Oleh : Ummu Azizah Fisikawati
Seperti diketahui Komisi Pemilihan Umum (KPU) telah menetapkan pasangan Jokowi dan Ma’ruf Amin sebagai presiden dan wakil presiden periode 2019-2024.
Pemilu telah berlalu, kini saatnya berbagi kursi dalam negri. Kursi yang menjadikan mereka berkuasa. Membuat kebijakan, dan aturan untuk kepentingan rakyat. Namun setelah berkuasa mereka lupa akan janji-janji saat berkampanye hingga kepentingannya pun berubah. Kebijakan yang seharusnya membela rakyat dan mengurusi serta mengayomi rakyat kini berubah menjadi pemeras rakyat karena untuk bisa sampai singasana kekuasaan memerlukan modal yang sangat besar. Kursi kekuasaan membuat mereka lupa siapa yang menjadikan mereka berkuasa.

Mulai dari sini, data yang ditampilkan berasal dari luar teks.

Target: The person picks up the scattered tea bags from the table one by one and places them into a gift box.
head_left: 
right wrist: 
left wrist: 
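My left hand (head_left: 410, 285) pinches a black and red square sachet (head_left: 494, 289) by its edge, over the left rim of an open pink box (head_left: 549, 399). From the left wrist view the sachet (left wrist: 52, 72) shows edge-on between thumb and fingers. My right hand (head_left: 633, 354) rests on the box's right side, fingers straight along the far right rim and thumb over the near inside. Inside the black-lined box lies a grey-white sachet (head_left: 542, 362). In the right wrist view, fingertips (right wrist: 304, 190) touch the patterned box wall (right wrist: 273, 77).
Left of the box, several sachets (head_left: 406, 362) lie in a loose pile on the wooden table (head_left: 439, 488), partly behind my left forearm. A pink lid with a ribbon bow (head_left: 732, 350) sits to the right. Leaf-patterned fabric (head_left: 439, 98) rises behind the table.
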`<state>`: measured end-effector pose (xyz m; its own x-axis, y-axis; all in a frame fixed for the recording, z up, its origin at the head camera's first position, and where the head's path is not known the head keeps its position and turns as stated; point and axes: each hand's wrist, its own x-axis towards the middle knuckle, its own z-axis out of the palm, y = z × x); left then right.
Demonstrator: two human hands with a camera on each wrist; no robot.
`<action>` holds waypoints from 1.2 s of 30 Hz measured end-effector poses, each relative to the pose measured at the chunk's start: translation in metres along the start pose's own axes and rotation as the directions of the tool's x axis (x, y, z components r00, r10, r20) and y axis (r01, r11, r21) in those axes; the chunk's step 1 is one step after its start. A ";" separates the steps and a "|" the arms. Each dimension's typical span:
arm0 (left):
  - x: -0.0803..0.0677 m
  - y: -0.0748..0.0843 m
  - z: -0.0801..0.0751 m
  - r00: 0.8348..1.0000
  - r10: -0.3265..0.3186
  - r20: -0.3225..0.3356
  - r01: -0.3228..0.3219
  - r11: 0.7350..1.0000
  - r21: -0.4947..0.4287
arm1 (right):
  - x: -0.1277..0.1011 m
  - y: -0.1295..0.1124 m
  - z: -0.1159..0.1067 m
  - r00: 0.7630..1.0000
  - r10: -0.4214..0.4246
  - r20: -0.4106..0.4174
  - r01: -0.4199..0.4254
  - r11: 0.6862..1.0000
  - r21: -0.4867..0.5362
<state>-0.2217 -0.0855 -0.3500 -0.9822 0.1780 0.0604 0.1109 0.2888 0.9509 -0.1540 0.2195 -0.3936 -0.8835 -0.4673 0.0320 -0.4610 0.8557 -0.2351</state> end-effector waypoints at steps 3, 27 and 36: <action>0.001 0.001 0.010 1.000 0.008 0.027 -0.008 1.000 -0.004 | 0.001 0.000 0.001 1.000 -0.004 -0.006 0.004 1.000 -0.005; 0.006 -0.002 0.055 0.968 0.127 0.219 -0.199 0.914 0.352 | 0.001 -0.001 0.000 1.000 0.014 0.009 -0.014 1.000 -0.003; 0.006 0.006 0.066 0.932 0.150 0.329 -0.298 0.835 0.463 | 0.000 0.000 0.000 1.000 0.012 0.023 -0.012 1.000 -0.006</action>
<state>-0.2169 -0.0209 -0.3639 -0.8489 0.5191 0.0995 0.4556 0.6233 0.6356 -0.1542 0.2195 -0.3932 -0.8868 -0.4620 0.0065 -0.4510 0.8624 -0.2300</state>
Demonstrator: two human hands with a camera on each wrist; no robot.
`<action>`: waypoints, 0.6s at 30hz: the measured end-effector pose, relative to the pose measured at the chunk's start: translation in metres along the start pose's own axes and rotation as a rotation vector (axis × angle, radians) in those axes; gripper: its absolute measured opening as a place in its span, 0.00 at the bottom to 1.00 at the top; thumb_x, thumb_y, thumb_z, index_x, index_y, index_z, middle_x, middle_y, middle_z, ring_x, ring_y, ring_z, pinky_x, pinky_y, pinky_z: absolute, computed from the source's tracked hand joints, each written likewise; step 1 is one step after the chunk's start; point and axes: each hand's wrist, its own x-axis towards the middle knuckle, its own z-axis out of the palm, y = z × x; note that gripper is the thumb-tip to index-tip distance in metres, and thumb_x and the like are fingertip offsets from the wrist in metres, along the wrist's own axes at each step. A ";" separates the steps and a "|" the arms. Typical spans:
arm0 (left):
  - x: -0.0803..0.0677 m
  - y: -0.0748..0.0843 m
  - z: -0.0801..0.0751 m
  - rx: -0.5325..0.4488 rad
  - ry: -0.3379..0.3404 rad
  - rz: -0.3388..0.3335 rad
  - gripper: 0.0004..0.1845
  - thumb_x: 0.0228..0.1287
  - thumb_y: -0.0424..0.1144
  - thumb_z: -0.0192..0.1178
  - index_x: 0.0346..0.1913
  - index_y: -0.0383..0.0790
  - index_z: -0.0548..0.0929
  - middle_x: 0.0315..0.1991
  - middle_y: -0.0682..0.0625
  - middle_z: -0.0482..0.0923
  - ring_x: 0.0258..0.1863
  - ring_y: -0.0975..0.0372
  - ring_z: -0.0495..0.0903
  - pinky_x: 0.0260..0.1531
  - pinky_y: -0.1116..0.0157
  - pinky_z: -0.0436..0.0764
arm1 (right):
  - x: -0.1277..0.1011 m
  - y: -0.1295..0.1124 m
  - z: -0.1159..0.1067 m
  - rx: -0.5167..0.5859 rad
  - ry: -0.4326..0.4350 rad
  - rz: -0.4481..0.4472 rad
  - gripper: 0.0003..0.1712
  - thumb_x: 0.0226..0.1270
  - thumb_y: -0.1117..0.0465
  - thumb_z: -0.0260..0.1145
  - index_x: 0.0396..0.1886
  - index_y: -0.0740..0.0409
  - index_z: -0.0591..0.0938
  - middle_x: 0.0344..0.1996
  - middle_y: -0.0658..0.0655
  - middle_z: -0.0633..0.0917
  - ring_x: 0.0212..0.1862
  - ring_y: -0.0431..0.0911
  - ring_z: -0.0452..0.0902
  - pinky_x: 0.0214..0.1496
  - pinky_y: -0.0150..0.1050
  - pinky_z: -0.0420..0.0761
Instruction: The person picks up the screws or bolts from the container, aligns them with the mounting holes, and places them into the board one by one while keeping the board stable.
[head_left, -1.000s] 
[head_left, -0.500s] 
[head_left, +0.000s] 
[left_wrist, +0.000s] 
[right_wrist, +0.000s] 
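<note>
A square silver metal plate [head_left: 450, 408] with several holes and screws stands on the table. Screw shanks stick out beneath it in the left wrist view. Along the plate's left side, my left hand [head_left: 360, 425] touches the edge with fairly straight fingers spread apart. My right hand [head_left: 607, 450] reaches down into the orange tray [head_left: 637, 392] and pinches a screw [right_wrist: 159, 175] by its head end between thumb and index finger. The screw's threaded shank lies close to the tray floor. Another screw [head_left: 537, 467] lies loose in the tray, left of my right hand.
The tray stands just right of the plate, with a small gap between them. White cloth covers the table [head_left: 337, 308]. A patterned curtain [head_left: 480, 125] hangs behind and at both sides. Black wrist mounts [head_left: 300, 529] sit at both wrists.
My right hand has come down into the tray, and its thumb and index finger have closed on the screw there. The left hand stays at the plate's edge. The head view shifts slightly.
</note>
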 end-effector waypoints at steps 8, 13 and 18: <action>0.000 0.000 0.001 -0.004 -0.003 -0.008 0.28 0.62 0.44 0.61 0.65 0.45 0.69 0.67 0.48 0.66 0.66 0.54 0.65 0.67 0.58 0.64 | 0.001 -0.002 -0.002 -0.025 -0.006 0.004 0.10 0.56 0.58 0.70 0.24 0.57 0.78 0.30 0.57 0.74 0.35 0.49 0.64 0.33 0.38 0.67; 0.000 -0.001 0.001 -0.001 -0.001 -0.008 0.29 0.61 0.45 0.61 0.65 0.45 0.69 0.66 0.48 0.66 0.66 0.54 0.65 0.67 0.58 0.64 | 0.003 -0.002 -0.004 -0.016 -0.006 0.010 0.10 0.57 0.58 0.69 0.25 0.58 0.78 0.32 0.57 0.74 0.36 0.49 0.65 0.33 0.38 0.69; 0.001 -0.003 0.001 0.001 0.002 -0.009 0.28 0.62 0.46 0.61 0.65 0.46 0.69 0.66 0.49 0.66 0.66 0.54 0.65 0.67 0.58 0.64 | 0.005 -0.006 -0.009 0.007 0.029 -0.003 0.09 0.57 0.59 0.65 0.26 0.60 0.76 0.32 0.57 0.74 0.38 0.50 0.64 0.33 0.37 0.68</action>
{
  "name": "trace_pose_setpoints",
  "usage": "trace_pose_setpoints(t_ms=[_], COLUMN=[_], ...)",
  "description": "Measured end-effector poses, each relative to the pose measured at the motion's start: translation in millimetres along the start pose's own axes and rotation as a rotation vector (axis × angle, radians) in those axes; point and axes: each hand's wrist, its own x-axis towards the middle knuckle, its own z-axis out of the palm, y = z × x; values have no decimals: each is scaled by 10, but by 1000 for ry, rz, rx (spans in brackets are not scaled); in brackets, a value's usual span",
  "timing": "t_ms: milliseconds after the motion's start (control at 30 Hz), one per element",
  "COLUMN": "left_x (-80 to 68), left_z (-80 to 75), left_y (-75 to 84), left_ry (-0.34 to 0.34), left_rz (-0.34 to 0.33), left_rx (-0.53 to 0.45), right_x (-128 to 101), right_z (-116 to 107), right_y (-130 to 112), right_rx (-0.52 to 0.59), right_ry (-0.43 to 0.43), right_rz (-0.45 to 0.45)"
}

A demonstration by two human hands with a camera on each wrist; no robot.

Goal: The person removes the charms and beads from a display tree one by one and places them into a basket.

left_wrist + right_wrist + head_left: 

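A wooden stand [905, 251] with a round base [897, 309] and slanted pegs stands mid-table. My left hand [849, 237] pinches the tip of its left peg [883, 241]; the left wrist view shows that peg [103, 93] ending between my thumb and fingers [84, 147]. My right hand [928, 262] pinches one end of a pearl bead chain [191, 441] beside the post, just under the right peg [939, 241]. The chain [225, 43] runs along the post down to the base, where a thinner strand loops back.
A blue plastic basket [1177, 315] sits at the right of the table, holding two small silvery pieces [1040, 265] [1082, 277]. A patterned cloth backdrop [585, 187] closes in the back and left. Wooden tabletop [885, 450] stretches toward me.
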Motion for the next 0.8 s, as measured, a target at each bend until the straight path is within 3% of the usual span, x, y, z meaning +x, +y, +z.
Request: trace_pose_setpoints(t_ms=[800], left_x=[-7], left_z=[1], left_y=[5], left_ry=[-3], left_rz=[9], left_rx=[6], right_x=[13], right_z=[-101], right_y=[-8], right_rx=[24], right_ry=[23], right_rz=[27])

Tak lupa pula partai politik pendukung pun berkoar meminta jatah. Jatah kursi setelah lelah berkerja mencari suara rakyat. Setiap partai berusaha mendapatkan kursi Mentri. Setelah Partai Golkar, giliran Partai Kebangkitan Bangsa (PKB) yang merapat ke Istana untuk mengucapkan selamat kepada Presiden Joko Widodo (Jokowi). Ketua Umum PKB Muhaimin Iskandar atau Cak Imin datang bersama Ketua-Ketua Dewan Pimpinan Wilayah (DPW) PKB seluruh Indonesia.
“Mengucapkan selamat kepada beliau secara langsung karena teman-teman inilah yang selama ini bekerja total di masing-masing daerahnya untuk pemenangan pasangan Pak Jokowi dan Kiai Haji Ma’ruf Amin, sehingga teman-teman ini merasa pekerjaannya sudah tuntas dan mengucapkan selamat kepada Pak Presiden," tutur Cak Imin di Komplek Istana Kepresidenan Jakarta, Selasa (2/7/2019).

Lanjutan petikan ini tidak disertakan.